On the mail table he found a note from Ursula saying she had gone for the weekend. Philon shrugged indifferently. He was glad to have her out of the way anyhow. But John—there was the best ten thousand dollars he had ever spent. A sound investment, about to pay its first real dividend.
"John!" His voice echoed in the house with a disturbing hollow sound. He wet his dry lips and shouted again, "John—where are you?"
Only his echoing voice answered him. In growing fright he pounded up the escalator and rushed into John's room. It was empty. On a desk he found a message in John's neat hand—
Phil and Ursula,
For a long time I have been very unhappy living with you. I'm grateful for the food and shelter and education you've provided. But you have never given me the love and warmth that I seem to crave. The funny part of it is that I never understood my craving and what it meant until I saw how love and affection bound the MacDonald kids and their folks.
This afternoon Jimmie and Jean came over to say good-by because they said their father told them they didn't belong here—that he was taking his family back where they belonged, atomic bomb threat and all—whatever he meant by that. After they left I got to thinking how much I'd like to go with them. So I'm leaving. Somehow I'm going to talk them into taking me with them wherever they are going. So this will have to be good-by.
John.
Philon lifted his eyes from the note and his glance strayed to the window. Dreading to look he took two slow steps and peered down the street. The sight of the empty lot on the corner paralyzed him in his tracks.
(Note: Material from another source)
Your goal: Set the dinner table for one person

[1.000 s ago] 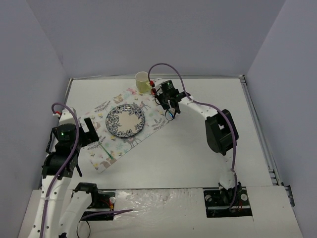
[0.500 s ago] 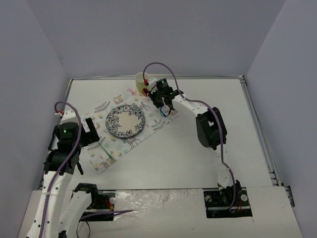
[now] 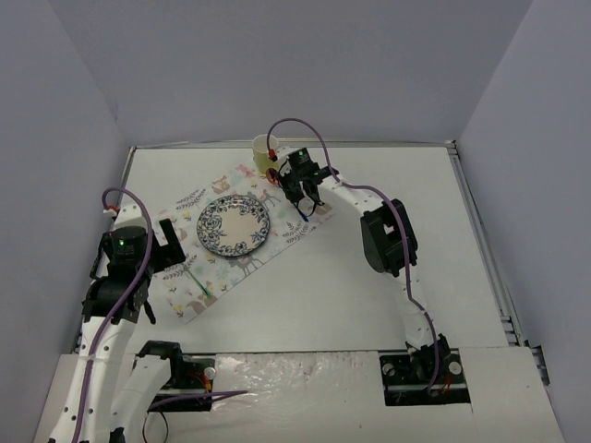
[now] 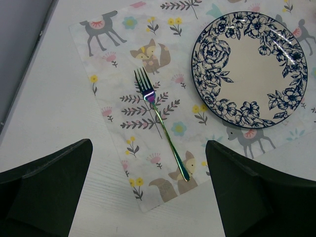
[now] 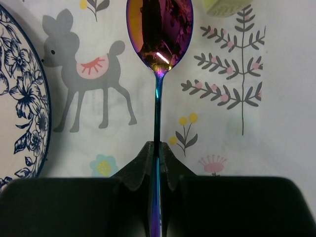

John gone! The MacDonald house gone! Gone was his perfect alibi! In Washington a dying man's words had spelled out his own death sentence.
A step at the door roused him from his horror-stricken trance. He looked up to see a detective and a policeman regarding him with cold calculation.
"What's the matter, Miller?" asked the detective. "We've punched your announcer button half a dozen times. You deaf? You better come along to Headquarters to answer some questions about your movements today."